A graph transformer-based approach for drug-target interaction prediction.

Requirements and Installation

pip install -r requirements.txt

Preprocess

Under transductive setting, please run the code

python preprocess_transductive_setting.py

Under drug inductive setting, please run the code

python preprocess_drug_inductive_setting.py

Under drug-protein inductive setting, please run the code

python preprocess_drug_protein_inductive_setting.py

Using the Davis dataset under transductive setting as an example, the preprocessing might output the following log

Train in Davis
proteins load finished
data shuffle
10157 2540 12696
10157 finished
2540 finished
12696 finished
train dataset finished
valid dataset finished
test dataset finished
10157 2540 12696

The logs show that under the current random seed, the training set, validation set and test set include 10157, 2540 and 12696 drug-protein pairs, respectively. The pre-processing result is stored in ./molecule_data/Davis_transductive_setting_SEED.pkl.

Run

Under transductive setting, please run the code

python main_transductive_setting.py

Under drug inductive setting, please run the code

python main_drug_inductive_setting.py

Under drug-protein inductive setting, please run the code

python main_drug_protein_inductive_setting.py

We will continue to use the Davis dataset under transductive setting as an example, using ./protein_data/Davis.txt and the preprocessed output pkl file as inputs for model training and prediction.
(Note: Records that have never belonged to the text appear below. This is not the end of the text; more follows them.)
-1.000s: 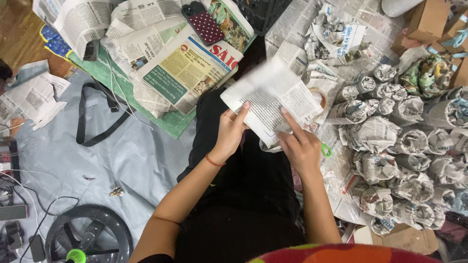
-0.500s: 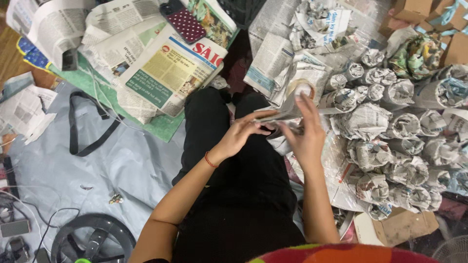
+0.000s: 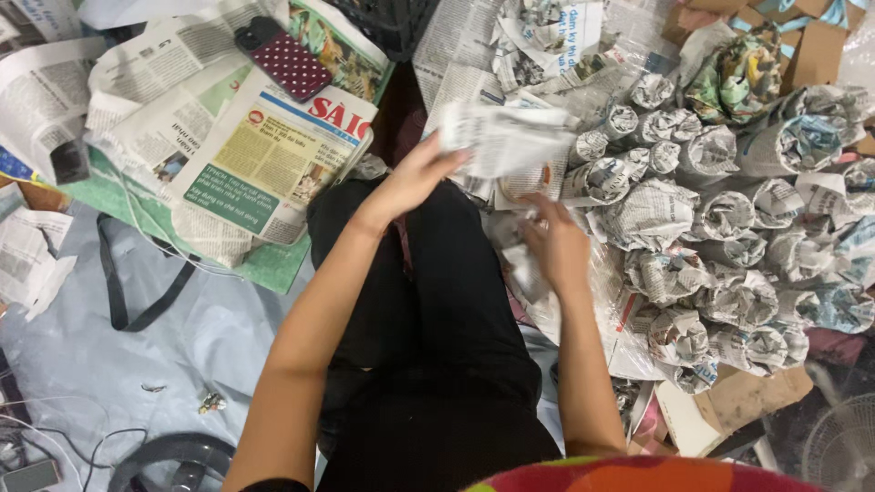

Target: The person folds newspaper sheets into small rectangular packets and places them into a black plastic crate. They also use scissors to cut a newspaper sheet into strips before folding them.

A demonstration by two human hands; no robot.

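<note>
I sit on the floor in black trousers [image 3: 456,301]. My left hand [image 3: 415,178] holds a crumpled newspaper-wrapped bundle [image 3: 510,141] by its left edge, above my knees. A little below that bundle is my right hand [image 3: 556,241], fingers apart and pointing up toward its underside, over loose paper scraps. It grips nothing that I can see. What the paper wraps is hidden.
Several newspaper-wrapped bundles [image 3: 729,228] are heaped on my right. Flat newspapers [image 3: 273,155] lie stacked on my left with a dotted red phone [image 3: 283,64] on top. A black crate [image 3: 392,23] stands ahead, a black strap [image 3: 118,282] lies left, and cardboard [image 3: 747,396] and a fan [image 3: 838,446] are lower right.
The flat sheet held in both hands got wrapped around a round thing. Now the left hand alone holds the bundle, further forward, and the right hand has dropped below it.
</note>
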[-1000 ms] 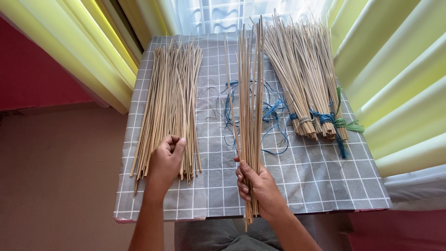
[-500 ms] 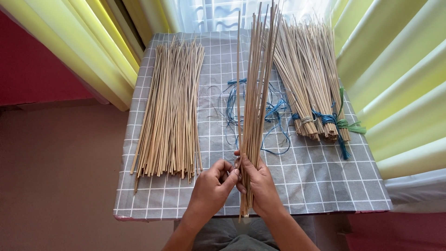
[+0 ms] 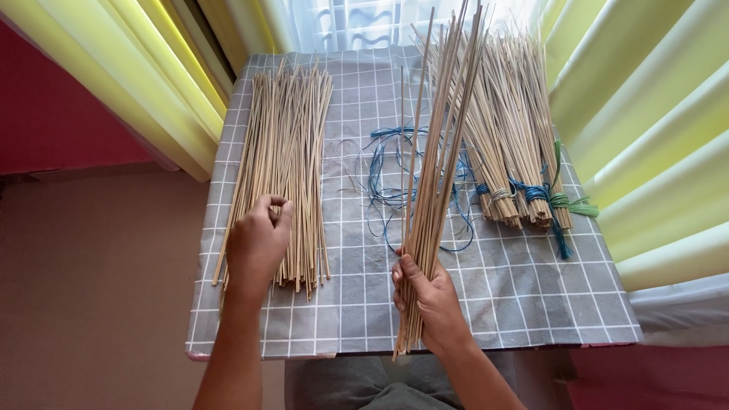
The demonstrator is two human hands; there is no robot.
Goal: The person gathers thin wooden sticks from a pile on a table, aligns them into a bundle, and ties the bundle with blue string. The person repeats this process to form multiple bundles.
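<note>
Several tied stick bundles (image 3: 516, 175) and loose blue cord (image 3: 387, 175) are lying beside the work on the checked table (image 3: 531, 296). Right hand (image 3: 433, 300) fingers are clamping a thin upright stick bunch (image 3: 437, 159); left hand (image 3: 258, 243) fingers are pinching the flat loose pile (image 3: 285, 152).

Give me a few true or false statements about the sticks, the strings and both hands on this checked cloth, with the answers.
1. The right hand grips a bundle of thin sticks. True.
2. The left hand holds blue string. False: it touches the loose pile of sticks.
3. The tied bundles lie on the right of the checked cloth. True.
4. The blue string is wound on a spool. False: it lies loose on the cloth.
5. The curtains are red. False: yellow-green.
</note>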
During the process, logs may be output as follows:

Train in Davis
proteins load finished
data shuffle
10157 2540 12696
train, val, test sizes : 10157 2540 12696
molecules load finished
Training...
The stable model's results:...

The log output includes the results of the validation set after each epoch and the final test set results, which are stored in ./Davis_transductive_setting folder.